=== TASK PROMPT ===
Using the entries that follow, give only the number of lines with the word "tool" in them.

START MATERIAL PROVIDED

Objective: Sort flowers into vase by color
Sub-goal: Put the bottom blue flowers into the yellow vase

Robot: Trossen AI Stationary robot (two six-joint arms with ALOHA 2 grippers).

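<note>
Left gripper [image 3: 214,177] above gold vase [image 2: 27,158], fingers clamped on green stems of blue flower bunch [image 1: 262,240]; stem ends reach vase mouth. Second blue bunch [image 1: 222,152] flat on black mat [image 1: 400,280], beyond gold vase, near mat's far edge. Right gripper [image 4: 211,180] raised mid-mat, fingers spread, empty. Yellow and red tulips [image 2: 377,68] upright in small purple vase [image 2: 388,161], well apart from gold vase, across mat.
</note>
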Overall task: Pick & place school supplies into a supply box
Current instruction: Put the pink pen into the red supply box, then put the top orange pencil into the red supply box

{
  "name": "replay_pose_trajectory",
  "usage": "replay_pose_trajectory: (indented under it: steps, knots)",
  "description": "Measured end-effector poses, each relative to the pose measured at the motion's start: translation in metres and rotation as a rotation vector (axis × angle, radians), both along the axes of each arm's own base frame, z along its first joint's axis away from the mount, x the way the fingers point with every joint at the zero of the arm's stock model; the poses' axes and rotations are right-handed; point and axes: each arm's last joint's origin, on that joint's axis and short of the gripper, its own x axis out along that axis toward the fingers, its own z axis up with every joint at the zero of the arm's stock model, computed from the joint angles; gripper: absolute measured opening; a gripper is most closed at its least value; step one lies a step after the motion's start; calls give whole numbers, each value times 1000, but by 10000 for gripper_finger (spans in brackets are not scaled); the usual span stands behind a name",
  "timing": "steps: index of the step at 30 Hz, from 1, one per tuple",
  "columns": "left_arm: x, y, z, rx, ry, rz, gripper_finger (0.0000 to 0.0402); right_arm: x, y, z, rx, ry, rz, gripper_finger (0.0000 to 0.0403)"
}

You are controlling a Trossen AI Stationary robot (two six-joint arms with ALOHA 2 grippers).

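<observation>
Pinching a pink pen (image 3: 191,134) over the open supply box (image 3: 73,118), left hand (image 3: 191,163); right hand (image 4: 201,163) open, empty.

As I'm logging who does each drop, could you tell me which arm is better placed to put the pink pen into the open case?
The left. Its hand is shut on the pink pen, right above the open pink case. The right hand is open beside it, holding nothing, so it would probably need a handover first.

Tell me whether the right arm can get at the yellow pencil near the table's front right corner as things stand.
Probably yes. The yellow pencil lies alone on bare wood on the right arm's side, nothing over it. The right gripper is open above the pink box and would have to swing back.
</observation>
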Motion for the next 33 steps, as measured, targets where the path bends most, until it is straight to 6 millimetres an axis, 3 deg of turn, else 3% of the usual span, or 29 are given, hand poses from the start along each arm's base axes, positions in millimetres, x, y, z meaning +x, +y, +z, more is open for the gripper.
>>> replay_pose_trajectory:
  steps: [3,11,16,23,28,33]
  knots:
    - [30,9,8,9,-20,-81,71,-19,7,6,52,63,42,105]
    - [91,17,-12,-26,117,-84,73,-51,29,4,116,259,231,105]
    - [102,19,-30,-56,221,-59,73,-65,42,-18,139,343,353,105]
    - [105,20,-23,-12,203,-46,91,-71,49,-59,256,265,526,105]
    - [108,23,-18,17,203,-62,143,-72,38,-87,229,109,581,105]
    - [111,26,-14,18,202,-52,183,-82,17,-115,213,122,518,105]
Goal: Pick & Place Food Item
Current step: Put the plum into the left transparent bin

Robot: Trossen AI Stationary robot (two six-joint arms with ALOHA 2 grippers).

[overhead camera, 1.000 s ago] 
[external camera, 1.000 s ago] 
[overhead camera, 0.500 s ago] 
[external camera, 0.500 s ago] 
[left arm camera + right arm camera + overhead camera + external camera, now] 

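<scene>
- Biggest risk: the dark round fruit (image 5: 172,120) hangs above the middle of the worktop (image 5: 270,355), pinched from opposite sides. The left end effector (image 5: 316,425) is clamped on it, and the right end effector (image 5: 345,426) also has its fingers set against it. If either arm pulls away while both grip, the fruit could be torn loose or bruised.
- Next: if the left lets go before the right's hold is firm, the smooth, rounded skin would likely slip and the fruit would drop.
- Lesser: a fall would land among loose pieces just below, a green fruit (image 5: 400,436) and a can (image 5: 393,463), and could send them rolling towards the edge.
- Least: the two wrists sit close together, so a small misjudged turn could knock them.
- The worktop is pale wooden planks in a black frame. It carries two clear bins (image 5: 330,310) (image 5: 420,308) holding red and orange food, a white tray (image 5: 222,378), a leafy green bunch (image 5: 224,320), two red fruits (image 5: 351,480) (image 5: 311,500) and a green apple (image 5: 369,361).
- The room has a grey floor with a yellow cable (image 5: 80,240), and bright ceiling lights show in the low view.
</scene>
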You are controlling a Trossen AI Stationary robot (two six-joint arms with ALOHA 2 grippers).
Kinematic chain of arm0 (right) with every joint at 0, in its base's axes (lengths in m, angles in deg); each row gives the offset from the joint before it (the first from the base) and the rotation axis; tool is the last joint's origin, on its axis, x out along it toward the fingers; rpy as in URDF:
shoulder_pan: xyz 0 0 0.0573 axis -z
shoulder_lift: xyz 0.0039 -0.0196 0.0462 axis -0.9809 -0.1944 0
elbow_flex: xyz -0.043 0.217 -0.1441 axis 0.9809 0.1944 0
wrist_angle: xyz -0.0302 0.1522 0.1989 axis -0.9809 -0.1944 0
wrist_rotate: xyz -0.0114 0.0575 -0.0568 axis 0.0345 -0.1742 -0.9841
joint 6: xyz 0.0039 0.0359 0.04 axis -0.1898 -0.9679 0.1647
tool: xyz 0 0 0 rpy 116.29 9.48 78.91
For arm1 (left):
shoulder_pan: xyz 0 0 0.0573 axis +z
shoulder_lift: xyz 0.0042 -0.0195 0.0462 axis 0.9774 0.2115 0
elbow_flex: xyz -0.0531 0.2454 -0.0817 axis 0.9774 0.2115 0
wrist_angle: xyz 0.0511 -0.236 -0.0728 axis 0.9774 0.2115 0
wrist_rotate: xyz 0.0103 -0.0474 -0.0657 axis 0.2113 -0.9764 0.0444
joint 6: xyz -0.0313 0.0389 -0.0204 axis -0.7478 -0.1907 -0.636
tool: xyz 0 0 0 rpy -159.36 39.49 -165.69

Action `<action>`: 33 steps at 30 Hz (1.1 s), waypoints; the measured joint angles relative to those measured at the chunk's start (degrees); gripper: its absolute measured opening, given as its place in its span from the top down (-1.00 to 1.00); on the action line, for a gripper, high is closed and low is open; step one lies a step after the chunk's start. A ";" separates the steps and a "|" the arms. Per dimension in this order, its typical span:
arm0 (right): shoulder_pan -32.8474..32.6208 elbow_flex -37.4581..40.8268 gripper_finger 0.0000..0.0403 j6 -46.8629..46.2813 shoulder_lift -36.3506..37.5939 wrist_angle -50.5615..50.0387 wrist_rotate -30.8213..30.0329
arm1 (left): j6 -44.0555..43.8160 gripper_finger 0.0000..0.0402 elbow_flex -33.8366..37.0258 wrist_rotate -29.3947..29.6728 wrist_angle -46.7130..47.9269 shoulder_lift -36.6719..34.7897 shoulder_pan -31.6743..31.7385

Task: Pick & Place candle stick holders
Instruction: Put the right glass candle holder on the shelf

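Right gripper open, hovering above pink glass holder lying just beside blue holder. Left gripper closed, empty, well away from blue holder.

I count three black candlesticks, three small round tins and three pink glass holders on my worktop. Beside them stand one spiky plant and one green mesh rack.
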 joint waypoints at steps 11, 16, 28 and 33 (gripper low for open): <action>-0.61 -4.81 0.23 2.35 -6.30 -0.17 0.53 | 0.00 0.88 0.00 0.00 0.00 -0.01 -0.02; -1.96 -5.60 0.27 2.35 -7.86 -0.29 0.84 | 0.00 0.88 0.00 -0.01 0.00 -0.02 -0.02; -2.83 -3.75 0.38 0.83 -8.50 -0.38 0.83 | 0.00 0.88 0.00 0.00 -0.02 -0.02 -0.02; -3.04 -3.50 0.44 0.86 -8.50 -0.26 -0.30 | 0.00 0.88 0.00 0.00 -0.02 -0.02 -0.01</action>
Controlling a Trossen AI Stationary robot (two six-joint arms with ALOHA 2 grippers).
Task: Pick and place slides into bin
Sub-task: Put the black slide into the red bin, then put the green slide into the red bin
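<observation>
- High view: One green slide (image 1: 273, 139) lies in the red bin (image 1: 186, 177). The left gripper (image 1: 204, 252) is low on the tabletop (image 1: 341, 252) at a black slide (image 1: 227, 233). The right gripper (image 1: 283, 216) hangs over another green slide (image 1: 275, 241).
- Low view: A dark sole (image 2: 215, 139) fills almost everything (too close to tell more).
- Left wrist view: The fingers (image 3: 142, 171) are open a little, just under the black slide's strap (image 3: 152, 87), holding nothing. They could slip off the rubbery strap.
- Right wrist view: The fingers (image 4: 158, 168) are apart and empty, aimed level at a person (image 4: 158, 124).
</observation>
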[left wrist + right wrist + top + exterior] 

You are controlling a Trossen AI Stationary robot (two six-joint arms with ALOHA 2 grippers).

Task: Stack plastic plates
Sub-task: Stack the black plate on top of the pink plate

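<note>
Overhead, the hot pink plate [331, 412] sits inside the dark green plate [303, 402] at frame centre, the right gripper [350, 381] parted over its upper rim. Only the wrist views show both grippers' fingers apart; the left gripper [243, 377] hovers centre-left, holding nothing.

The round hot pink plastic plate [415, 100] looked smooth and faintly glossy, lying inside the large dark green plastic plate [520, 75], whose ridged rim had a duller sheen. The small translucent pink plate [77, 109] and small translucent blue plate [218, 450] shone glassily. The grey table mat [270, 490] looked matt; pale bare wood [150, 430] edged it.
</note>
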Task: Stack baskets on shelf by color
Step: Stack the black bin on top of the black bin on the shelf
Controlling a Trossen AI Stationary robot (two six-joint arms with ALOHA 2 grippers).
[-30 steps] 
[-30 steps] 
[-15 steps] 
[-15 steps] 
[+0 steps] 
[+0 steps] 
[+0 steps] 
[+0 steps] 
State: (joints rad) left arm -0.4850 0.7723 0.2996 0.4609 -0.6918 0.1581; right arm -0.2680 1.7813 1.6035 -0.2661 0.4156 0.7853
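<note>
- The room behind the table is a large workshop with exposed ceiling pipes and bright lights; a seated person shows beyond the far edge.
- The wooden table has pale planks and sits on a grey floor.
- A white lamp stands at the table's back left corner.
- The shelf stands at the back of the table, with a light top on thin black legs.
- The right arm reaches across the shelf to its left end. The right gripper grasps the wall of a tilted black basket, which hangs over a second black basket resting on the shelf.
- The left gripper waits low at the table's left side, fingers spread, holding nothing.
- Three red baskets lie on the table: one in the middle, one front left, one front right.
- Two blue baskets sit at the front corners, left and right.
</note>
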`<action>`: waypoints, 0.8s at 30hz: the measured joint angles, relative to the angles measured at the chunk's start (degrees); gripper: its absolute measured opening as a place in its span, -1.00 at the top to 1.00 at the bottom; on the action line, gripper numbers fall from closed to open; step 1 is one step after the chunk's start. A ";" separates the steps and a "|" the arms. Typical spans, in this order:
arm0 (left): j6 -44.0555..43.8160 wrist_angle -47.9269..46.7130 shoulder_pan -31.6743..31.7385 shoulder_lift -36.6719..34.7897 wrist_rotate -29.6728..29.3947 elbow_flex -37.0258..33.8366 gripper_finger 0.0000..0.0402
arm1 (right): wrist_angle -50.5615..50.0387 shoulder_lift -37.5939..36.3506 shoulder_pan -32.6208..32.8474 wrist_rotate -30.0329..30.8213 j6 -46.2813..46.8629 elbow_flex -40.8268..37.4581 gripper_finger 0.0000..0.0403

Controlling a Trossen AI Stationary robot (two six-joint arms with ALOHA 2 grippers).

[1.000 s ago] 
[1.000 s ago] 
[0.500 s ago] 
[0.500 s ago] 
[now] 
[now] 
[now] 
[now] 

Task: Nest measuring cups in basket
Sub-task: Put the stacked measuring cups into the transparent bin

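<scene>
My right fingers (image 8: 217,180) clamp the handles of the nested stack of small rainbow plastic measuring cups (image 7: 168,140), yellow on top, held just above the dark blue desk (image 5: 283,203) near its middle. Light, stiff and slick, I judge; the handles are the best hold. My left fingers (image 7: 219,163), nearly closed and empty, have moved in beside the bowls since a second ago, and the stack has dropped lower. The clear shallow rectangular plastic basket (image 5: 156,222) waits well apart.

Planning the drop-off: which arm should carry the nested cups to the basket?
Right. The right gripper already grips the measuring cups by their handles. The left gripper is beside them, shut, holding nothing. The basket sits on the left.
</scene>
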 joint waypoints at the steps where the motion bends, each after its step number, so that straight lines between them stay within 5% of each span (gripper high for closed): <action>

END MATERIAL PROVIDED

=== TASK RESPONSE ===
3